● **Task goal**: Please transcribe the listing that follows exactly; images are to be excluded.

(Dataset content begins)

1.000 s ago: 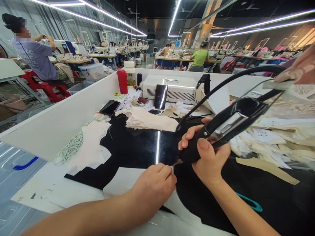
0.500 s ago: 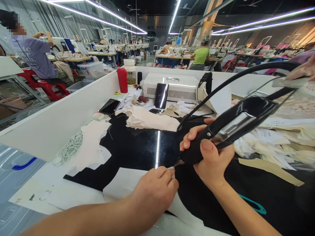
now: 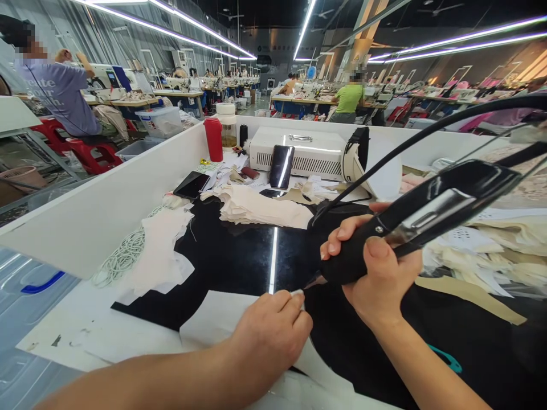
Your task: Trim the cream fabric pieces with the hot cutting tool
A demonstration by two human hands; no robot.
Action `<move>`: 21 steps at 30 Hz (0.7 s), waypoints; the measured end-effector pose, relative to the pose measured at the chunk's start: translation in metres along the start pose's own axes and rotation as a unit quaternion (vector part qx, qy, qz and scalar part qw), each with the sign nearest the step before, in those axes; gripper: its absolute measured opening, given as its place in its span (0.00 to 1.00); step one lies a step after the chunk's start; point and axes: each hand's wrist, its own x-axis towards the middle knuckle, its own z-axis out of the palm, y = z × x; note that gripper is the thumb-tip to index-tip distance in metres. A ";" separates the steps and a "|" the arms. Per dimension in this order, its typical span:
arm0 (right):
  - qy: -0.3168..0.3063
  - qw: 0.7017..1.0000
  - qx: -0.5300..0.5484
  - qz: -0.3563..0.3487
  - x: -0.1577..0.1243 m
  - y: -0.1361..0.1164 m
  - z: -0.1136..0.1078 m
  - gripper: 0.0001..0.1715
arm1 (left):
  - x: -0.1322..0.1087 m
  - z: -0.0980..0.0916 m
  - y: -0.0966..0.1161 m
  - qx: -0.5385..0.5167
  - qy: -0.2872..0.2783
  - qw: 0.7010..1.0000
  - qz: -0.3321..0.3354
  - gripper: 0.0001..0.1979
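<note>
My right hand (image 3: 384, 279) is wrapped round a black corded hand tool (image 3: 431, 205) with a silver metal strip along its body. The tool slants down to the left, and its narrow metal tip (image 3: 315, 282) is a short way from my left fingertips. My left hand (image 3: 273, 330) is closed, its thumb and fingers pinching the corner of a white sheet (image 3: 213, 316) on the black work surface (image 3: 231, 256). A small pale edge shows at those fingertips; the rest of the grip is hidden under the hand.
Pale cut fabric pieces (image 3: 260, 208) lie stacked beyond my hands. A vented white box (image 3: 299, 149), a phone (image 3: 282, 165) and a red cup (image 3: 213, 139) stand at the back. Teal-handled scissors or snips (image 3: 447, 359) lie by my right forearm. The tool's cord (image 3: 410, 142) arches overhead.
My right hand has moved a little to the right with the tool, drawing its tip slightly away from my left fingers. My left hand stays almost in place.
</note>
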 end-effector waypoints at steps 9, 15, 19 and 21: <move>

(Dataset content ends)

● **Response**:
1.000 s ago: 
0.500 s ago: 
now: 
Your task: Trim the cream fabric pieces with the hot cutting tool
A demonstration by two human hands; no robot.
Action `<move>`: 21 steps at 30 Hz (0.7 s), waypoints; the measured end-effector pose, relative to the pose measured at the chunk's start: translation in metres along the start pose's own axes and rotation as a unit quaternion (vector part qx, qy, qz and scalar part qw), each with the sign nearest the step before, in those axes; gripper: its absolute measured opening, given as its place in its span (0.00 to 1.00); step one lies a step after the chunk's start; point and axes: each hand's wrist, its own x-axis towards the middle knuckle, its own z-axis out of the palm, y = z × x; note that gripper is the thumb-tip to index-tip distance in metres. A ";" separates the steps and a "|" the arms. Per dimension in this order, its typical span:
arm0 (right):
  - qy: -0.3168..0.3063
  - qw: 0.7017..1.0000
  - qx: -0.5300..0.5484
  - qz: -0.3563..0.3487
  - x: -0.1577..0.1243 m
  - y: -0.1361..0.1164 m
  - z: -0.1136..0.1078 m
  - gripper: 0.0001..0.1715
arm1 (left):
  - x: -0.1322..0.1087 m
  - z: -0.0980..0.0916 m
  - y: -0.0966..0.1161 m
  - qx: -0.5385..0.5167
  - qy: -0.2872..0.2783
  - qw: 0.7010..1.0000
  - qz: -0.3321..0.3354
  - gripper: 0.0001..0.1979
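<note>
My right hand (image 3: 384, 279) is wrapped round a black corded hand tool (image 3: 431, 205) with a silver metal strip along its body. The tool slants down to the left, and its narrow metal tip (image 3: 315, 282) is a short way from my left fingertips. My left hand (image 3: 273, 330) is closed, its thumb and fingers pinching the corner of a white sheet (image 3: 213, 316) on the black work surface (image 3: 231, 256). A small pale edge shows at those fingertips; the rest of the grip is hidden under the hand.
Pale cut fabric pieces (image 3: 260, 208) lie stacked beyond my hands. A vented white box (image 3: 299, 149), a phone (image 3: 282, 165) and a red cup (image 3: 213, 139) stand at the back. Teal-handled scissors or snips (image 3: 447, 359) lie by my right forearm. The tool's cord (image 3: 410, 142) arches overhead.
My right hand has moved a little to the right with the tool, drawing its tip slightly away from my left fingers. My left hand stays almost in place.
</note>
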 end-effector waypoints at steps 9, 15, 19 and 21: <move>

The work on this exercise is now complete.